Ecosyste.ms: Awesome

An open API service indexing awesome lists of open source software.

Awesome Lists | Featured Topics | Projects

https://github.com/nicolewhite/neo4j-fleets

A Neo4j database of airline fleets.
https://github.com/nicolewhite/neo4j-fleets

Last synced: 2 months ago
JSON representation

A Neo4j database of airline fleets.

Awesome Lists containing this project

README

        

# A neo4j database of airline fleets.

## Database structure.

The nodes and relationships in the graph are summarized below.

![Graph Structure](http://i.imgur.com/fknnxmi.png)

| Node Label | Node Properties |
| ---------- | --------------- |
| Airline | `name`*, `status` (Active or Inactive) |
| Country | `name`* |
| Series | `name`* |
| Model | `name`* |
| Aircraft | `msn` (manufacturer's serial number), `ff_day`, `ff_month`, `ff_year` (day, month, year of first flight), `registration` (registration code), `status` (Active, Scrapped, Stored, Written off, On order, or Unknown) |

* There is a uniqueness constraint on this property for the given node label.

None of the relationships in the graph have any properties.

## Get the database dump.
The already-created database is located in `fleets.graphdb.zip`.

## Create the database from scratch.
Alternatively, to create the database from scratch, do the following in the given order:

* Execute `scrape_airlines.py`. This will create a 180KB file `airlines_raw.csv` in the current directory.
* Execute `scrape_aircraft.py`. This will create a 2,181KB file `aircraft_raw.csv` in the current directory.
* Execute `clean.py`. This will create a 98KB file `airlines_clean.csv` and a 2,140KB file `aircraft_clean.csv` in the current directory.
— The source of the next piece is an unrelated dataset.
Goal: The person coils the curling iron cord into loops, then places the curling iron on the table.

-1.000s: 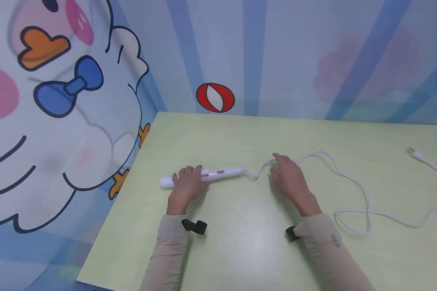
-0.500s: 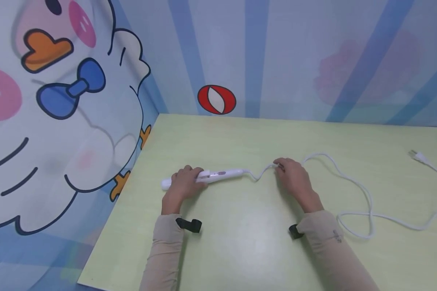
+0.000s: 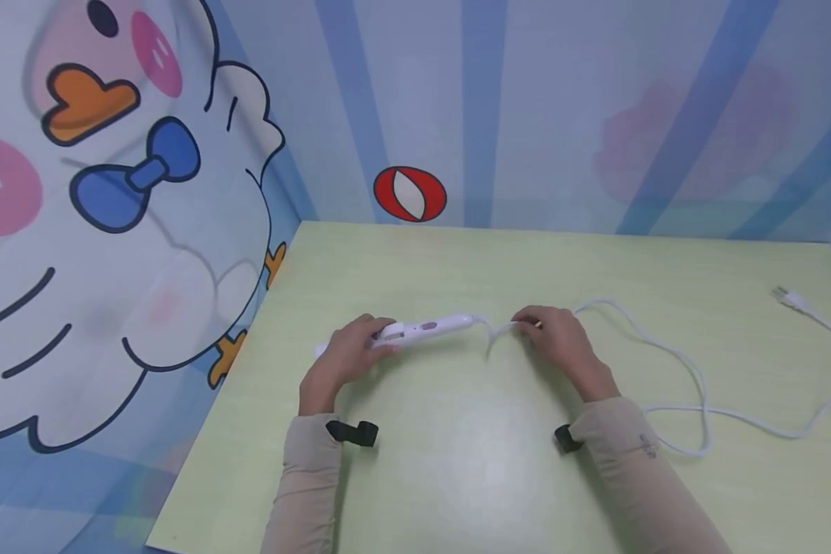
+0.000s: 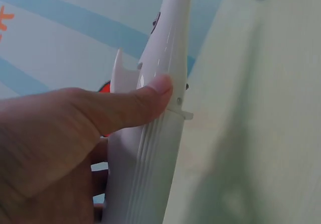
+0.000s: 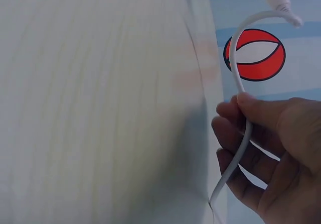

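My left hand [image 3: 346, 354] grips a white curling iron [image 3: 429, 327] around its body, the thumb along one side. In the left wrist view the ribbed casing and a small raised lever of the curling iron [image 4: 155, 153] show beside my thumb, and its shadow lies apart from it on the table. The far end is mostly hidden behind my left hand in the head view. My right hand [image 3: 557, 338] pinches the white power cord [image 5: 234, 58] between thumb and fingers, a short way from where it leaves the handle. A curved stretch of cord hangs between both hands.
The rest of the cord [image 3: 692, 369] loops across the right side of the pale green table [image 3: 457, 477]. Its two-prong plug [image 3: 792, 298] lies at the far right. A wall with cartoon pictures [image 3: 554, 115] borders the table at the back and left.
My right hand has gone from relaxed fingers over the cord to pinching it. My left hand has lifted the curling iron slightly, its cord end rising, and shifted a little left along it.
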`<state>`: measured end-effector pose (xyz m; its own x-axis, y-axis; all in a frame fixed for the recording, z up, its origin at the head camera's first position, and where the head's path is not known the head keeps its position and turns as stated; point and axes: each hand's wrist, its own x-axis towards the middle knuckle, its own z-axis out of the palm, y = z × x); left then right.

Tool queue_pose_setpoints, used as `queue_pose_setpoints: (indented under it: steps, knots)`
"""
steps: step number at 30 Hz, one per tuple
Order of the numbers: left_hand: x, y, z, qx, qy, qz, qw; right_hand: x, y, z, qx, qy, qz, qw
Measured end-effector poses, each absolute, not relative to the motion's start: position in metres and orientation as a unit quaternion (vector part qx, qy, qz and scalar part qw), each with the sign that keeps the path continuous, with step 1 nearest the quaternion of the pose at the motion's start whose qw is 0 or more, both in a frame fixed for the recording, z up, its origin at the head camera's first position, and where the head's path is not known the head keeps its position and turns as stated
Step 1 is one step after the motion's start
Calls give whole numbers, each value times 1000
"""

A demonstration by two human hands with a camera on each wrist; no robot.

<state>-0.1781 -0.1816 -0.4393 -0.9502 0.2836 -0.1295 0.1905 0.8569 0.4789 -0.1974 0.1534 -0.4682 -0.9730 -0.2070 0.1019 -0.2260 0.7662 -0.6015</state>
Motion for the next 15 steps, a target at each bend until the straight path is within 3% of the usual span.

The raw datasets `airlines_raw.csv` and `aircraft_raw.csv` can be deleted by uncommenting `os.remove()` (lines 41 and 42) in `clean.py`. Or you can just delete them. :)

Before going on to the below steps, make sure Neo4j is up and running at [http://localhost:7474/db/data](http://localhost:7474/db/data). If the URL is something else, change the value of this string at line 5 of the following files.

* Execute `load_airlines.py`.

* Execute `load_aircraft.py`.

After these scripts complete, the database should be fully populated.

## Example queries.

### Which airlines own the most active Boeing 747s (top 10)? How many do they own? In which countries are these airlines based?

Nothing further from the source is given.